Quantum Computing Drives Shift Toward Quantum-Safe Encryption

Developments in quantum computing are prompting governments and organizations to update cybersecurity measures, as current encryption methods face new risks from quantum algorithms.

Quantum computing introduces vulnerabilities for widely used public-key cryptographic systems such as RSA and ECC, as Shor’s algorithm can efficiently solve problems that underpin these methods. Symmetric encryption is also affected, with Grover’s algorithm reducing its security margin, though not to the same extent as public-key systems.

To address these challenges, quantum cryptography techniques like quantum key distribution (QKD) and post-quantum cryptography (PQC) are being advanced. These methods are designed to provide secure communication channels and encryption that can withstand quantum attacks.

The UK’s National Cyber Security Centre (NCSC) has published guidance calling for organizations to begin the transition to post-quantum cryptography. The guidance sets a timeline for identifying vulnerable systems by 2028, prioritizing upgrades by 2031, and completing migration by 2035.

What the numbers show

• 2035 is the target year for full quantum-safe migration set by G7 regulators
• UK NCSC guidance calls for identification of vulnerable systems by 2028
• Microsoft aims for early adoption of quantum-safe capabilities by 2029 and full transition by 2033

Major technology companies are also preparing for the shift. Microsoft announced a Quantum Safe Program Strategy that aims for early adoption of quantum-safe capabilities by 2029, with full transition planned by 2033. These timelines align with targets set by government agencies and international regulators.

International coordination is underway, with financial regulators and agencies from the UK, Canada, the US, and the EU setting 2035 as the deadline for full migration to quantum-safe encryption. Some critical systems are expected to meet earlier deadlines, often by 2030.

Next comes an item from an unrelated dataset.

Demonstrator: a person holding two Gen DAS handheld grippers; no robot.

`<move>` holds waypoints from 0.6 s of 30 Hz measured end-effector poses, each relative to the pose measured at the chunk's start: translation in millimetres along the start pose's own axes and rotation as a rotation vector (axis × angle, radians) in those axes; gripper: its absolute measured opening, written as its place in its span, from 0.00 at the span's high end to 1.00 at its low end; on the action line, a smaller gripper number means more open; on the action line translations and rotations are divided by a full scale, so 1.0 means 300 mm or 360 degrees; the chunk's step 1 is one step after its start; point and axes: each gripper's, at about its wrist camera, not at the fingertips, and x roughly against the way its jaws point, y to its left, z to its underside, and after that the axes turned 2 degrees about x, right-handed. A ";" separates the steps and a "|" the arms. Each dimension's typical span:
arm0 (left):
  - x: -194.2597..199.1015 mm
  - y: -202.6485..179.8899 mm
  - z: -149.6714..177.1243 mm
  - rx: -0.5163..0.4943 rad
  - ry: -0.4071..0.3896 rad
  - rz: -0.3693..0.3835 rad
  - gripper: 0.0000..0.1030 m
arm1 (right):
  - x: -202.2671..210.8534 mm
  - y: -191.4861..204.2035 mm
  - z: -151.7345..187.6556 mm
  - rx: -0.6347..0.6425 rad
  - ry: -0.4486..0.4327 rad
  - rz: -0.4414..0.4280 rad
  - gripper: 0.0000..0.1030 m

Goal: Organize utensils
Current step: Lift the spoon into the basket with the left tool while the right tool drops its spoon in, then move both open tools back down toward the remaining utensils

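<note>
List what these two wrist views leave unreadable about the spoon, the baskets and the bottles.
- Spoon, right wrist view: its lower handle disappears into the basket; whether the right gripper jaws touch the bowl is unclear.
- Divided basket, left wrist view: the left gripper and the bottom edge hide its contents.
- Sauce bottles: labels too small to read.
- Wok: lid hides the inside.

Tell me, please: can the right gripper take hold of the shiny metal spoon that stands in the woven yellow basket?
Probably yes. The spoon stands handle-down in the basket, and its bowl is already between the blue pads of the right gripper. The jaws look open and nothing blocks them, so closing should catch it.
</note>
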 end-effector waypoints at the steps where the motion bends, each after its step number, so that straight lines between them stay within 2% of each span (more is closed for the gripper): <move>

Hybrid encryption protocols that combine classical algorithms with lattice-based PQC, such as Kyber or SABER, are being tested in real-world environments. Examples include the use of post-quantum extensions in TLS 1.3 and pilots of quantum-secure communication networks in China, the European Union, and the United States.

Academic research is contributing to the transition by developing risk assessment frameworks for quantum communication systems and proposing adaptive security models that integrate QKD and PQC. Tools like the AQuA framework have been introduced to support the migration of legacy systems to quantum-resistant cryptography through detection, refactoring, and verification processes.

Although quantum computers do not yet have the capability to break current cryptographic algorithms as of 2026, efforts to migrate to quantum-safe cryptography are already in progress to address anticipated future threats.

* This article is based on publicly available information at the time of writing.